W poniedziałek przed sejmową komisją śledczą do spraw afery wizowej stanęli pierwsi świadkowie. Jako pierwszy polityk zamieszany w aferę miał zeznawać Piotr Wawrzyk, były wiceminister spraw zagranicznych, który usłyszał zarzuty przekroczenia uprawnień w celu osiągnięcia korzyści majątkowej przez inną osobę oraz udostępnienia informacji osobie nieuprawnionej.
Wawrzyk, zwolniony z aresztu za poręczeniem majątkowym, zapowiedział „oczyszczenie swojego nazwiska”, a przed komisją śledczą odmówił składania zeznań.
Edgar Kobos, współpracownik Wawrzyka, który miał pomagać w sprzedaży polskich wiz obywatelom Indii, usłyszał w kwietniu zarzuty płatnej protekcji i został aresztowany. W poniedziałek przed komisja śledczą po raz pierwszy zgodził się na ujawnienie swojego wizerunku i nazwiska.

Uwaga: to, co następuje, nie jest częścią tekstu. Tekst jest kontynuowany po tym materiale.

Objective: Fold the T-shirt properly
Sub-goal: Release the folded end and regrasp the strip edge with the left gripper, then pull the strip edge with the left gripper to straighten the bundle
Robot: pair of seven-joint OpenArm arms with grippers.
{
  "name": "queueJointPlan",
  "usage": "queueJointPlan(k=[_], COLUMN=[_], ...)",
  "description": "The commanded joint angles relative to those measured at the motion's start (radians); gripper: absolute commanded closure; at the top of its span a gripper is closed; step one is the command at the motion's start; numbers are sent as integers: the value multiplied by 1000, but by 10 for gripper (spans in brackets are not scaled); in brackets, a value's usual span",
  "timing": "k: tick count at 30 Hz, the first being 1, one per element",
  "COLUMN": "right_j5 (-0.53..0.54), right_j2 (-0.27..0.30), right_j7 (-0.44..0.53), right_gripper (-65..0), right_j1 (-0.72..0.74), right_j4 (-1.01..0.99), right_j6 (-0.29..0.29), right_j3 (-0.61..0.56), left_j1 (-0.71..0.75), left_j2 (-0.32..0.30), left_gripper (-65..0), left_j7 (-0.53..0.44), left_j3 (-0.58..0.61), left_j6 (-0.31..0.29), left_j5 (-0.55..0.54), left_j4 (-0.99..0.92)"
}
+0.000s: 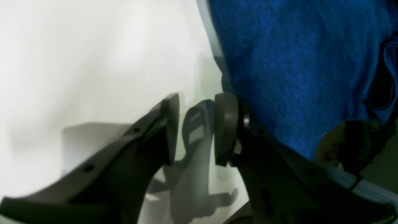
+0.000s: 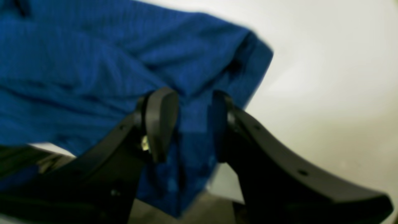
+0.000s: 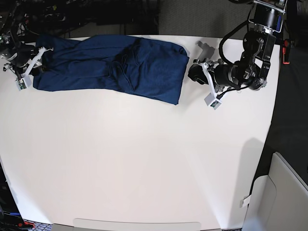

- Byłem przedstawiany jako Edgar K. przestępca, narodowiec ze świętokrzyskiego. Nazywam się Edgar Kobos i wyrażam zgodę na publikację mojego wizerunku — powiedział.
Afera wizowa. Edgar Kobos mówi o tuszowaniu
Kobos w swobodnej wypowiedzi na początku przesłuchania stwierdził, że kierownictw Zjednoczonej Prawicy usiłowało zatuszować aferę wizową, w której uczestniczył i ma odwagę się do tego przyznać oraz ponieść konsekwencje.